— DIRECTIONS FOR THIS TASK —
Using the listing below, select the lines with the word "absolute" and copy them.

__________________________________________________

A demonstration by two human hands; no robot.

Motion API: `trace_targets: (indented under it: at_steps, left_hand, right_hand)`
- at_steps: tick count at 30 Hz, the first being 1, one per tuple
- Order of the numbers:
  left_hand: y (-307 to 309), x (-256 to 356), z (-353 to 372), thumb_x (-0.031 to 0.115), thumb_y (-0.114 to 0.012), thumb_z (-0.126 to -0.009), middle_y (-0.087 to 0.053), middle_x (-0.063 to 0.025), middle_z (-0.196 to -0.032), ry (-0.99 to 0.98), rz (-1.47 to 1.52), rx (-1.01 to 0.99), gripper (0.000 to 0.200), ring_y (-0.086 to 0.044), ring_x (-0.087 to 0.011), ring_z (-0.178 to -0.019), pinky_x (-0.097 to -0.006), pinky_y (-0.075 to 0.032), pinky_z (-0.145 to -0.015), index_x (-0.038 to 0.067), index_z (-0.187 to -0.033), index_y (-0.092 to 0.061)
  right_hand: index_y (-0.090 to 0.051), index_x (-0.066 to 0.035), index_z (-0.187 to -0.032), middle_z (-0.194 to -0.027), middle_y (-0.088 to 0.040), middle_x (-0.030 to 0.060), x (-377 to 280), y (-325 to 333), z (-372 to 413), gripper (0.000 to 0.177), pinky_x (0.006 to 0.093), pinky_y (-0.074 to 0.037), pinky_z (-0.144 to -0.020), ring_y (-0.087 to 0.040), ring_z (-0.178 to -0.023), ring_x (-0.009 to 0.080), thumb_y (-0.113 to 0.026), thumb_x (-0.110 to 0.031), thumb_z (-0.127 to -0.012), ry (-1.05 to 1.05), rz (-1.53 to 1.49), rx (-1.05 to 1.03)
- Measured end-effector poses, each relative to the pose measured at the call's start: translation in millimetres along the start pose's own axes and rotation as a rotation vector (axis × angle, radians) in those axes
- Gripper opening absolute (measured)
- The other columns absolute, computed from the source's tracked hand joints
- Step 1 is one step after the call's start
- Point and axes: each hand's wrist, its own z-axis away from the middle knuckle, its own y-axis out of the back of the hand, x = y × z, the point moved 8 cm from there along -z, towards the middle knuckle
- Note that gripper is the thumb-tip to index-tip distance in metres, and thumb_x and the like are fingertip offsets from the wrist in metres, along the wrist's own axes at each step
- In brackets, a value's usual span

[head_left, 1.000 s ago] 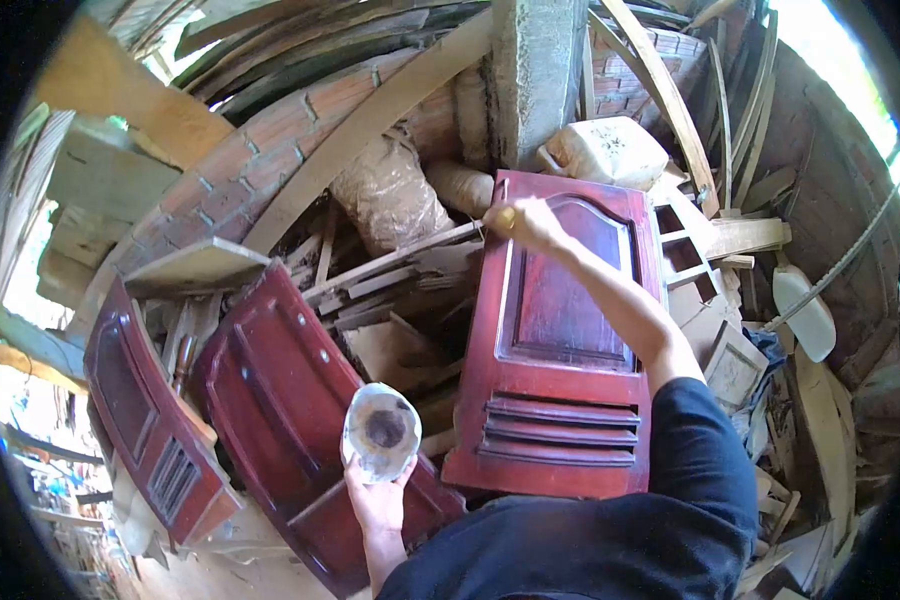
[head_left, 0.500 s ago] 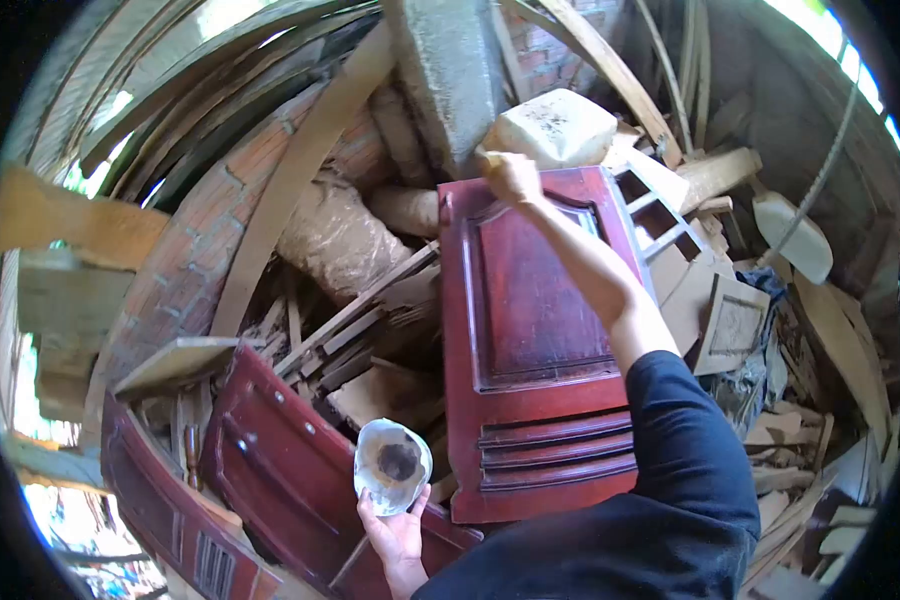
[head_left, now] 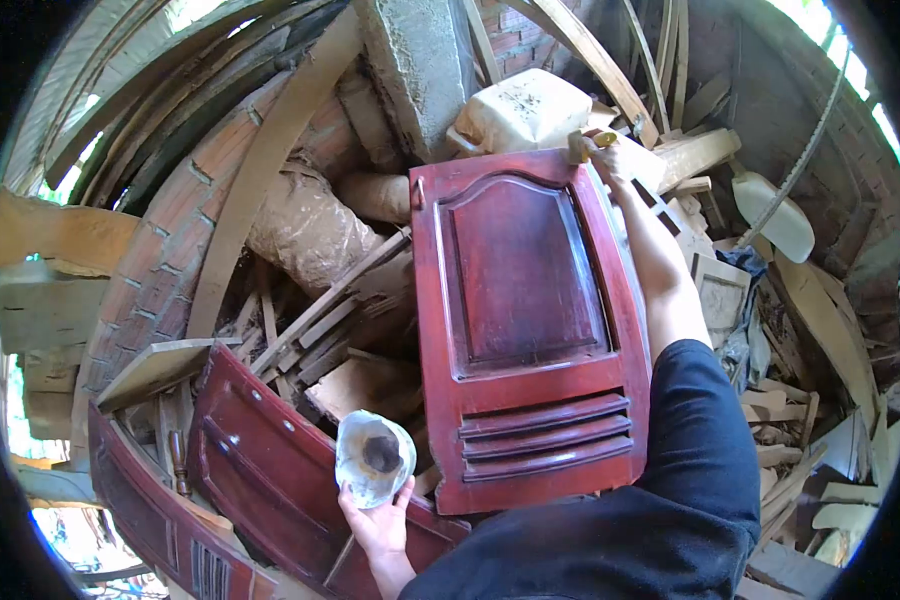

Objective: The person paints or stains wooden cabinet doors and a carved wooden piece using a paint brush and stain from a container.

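Bowl [head_left: 353, 468] is cupped from below by the left hand [head_left: 378, 532], its fingers spread about the base; at the door's [head_left: 530, 280] upper right corner, a brush [head_left: 577, 149] is grasped by the right hand [head_left: 613, 157], bristles left of the fingers.

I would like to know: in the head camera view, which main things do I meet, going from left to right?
Leaning red door with slats → white bowl in the left hand → red door with arched panel → long white plastic piece.
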Motion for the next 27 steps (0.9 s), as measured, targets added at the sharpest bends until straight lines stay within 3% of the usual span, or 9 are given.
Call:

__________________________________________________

— REPLY —
- Gripper opening absolute (measured)
- The other columns absolute, computed from the source's tracked hand joints

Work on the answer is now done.